Task description: Copy out each line from the material where the word "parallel" is found.
##### Data extracts #####
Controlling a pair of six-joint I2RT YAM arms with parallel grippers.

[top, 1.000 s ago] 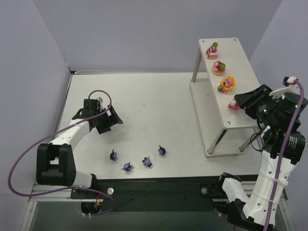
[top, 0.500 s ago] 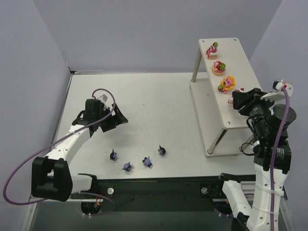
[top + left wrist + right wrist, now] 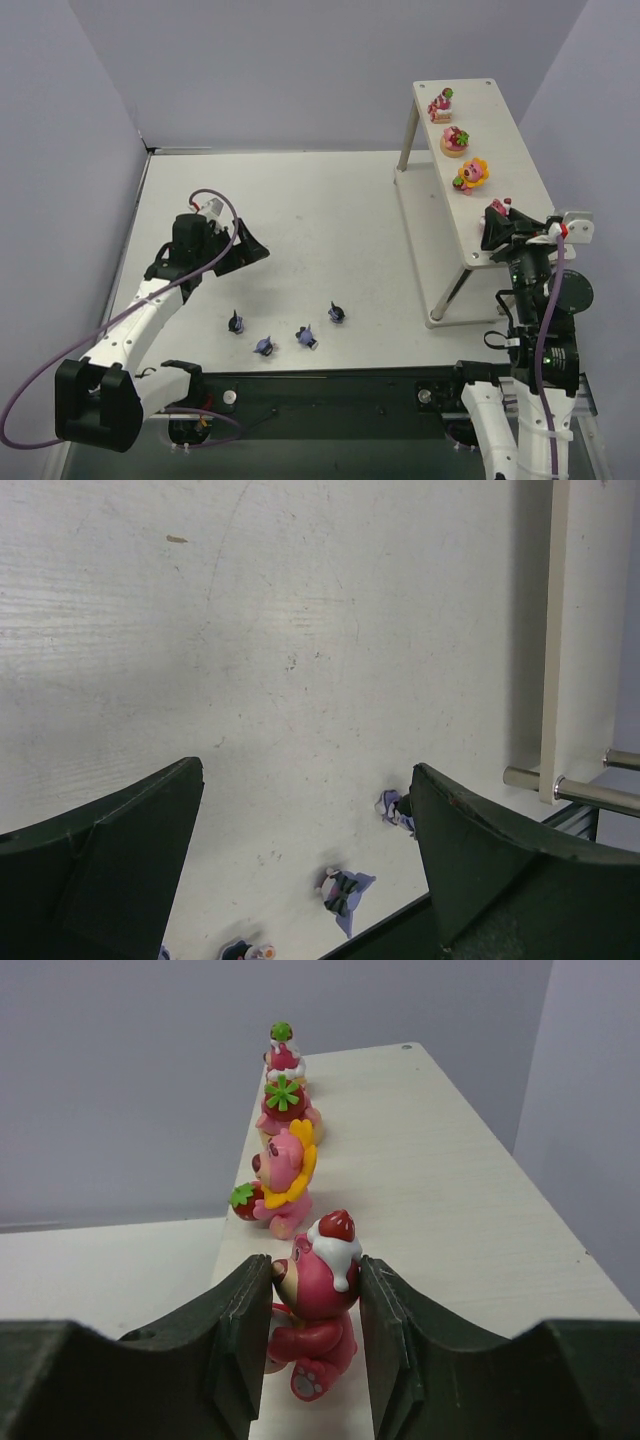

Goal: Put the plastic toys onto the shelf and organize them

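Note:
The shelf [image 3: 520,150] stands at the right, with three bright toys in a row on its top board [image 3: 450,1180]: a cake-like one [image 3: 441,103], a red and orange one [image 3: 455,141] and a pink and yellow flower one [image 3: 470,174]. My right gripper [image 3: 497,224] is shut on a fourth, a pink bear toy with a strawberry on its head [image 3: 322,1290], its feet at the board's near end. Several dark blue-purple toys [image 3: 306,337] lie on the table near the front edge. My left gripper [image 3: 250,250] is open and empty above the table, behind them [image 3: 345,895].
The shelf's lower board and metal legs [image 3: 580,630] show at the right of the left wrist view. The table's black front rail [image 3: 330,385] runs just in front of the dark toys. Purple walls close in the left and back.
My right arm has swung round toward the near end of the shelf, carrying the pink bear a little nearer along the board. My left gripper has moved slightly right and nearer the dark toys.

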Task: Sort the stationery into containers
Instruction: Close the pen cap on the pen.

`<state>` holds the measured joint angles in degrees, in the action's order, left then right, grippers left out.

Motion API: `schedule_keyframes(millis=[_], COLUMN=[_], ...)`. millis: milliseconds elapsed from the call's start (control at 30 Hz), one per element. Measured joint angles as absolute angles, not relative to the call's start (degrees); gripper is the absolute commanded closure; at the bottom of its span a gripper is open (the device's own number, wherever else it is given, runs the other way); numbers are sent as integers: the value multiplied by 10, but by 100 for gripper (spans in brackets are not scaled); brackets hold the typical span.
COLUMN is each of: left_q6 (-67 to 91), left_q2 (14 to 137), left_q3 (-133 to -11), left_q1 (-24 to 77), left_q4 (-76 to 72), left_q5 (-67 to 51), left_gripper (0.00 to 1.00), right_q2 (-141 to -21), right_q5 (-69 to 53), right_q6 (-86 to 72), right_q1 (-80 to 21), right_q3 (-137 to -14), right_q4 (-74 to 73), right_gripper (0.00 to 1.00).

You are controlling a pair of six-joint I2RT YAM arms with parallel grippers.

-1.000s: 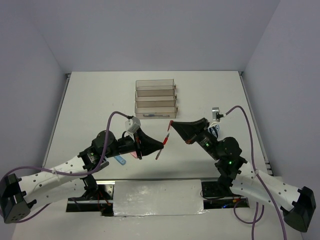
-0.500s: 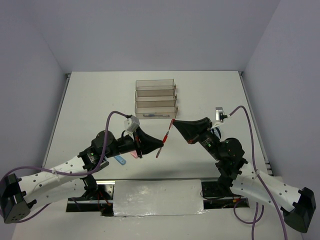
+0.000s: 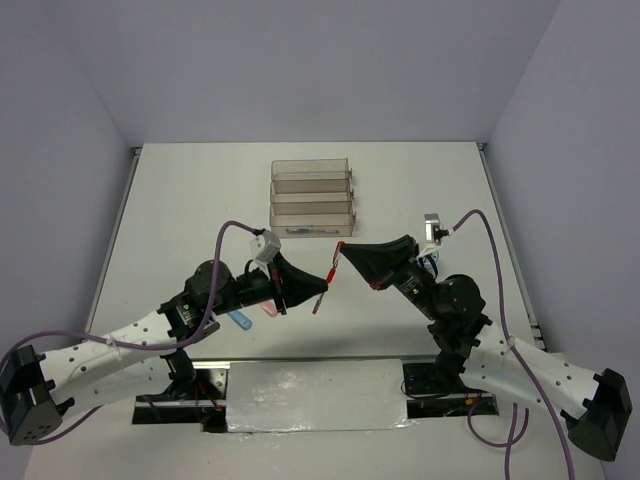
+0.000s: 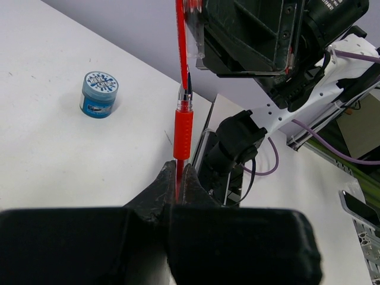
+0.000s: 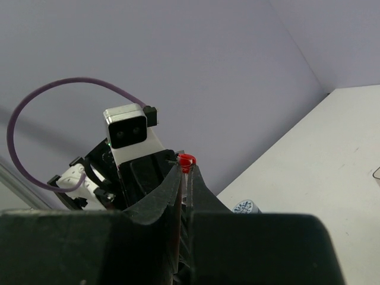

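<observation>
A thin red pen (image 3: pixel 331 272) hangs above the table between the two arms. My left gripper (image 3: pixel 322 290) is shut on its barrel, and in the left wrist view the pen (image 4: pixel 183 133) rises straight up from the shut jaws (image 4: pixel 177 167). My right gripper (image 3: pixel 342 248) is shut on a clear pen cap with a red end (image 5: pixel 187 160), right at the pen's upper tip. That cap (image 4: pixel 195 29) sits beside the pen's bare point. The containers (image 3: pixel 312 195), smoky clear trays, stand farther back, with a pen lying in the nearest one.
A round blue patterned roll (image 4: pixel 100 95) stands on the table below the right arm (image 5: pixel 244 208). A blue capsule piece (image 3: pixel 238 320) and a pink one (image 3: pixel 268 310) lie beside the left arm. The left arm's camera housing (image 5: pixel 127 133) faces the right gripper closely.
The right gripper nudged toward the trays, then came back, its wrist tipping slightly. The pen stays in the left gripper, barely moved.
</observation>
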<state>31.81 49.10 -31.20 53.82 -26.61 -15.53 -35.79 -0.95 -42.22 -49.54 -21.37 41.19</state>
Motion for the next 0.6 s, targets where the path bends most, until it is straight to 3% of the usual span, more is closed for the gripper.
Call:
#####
The completed task:
Controlling a pair of six-joint I2RT YAM arms with parallel grippers.
You are controlling a pair of six-joint I2RT YAM arms with parallel grippers.

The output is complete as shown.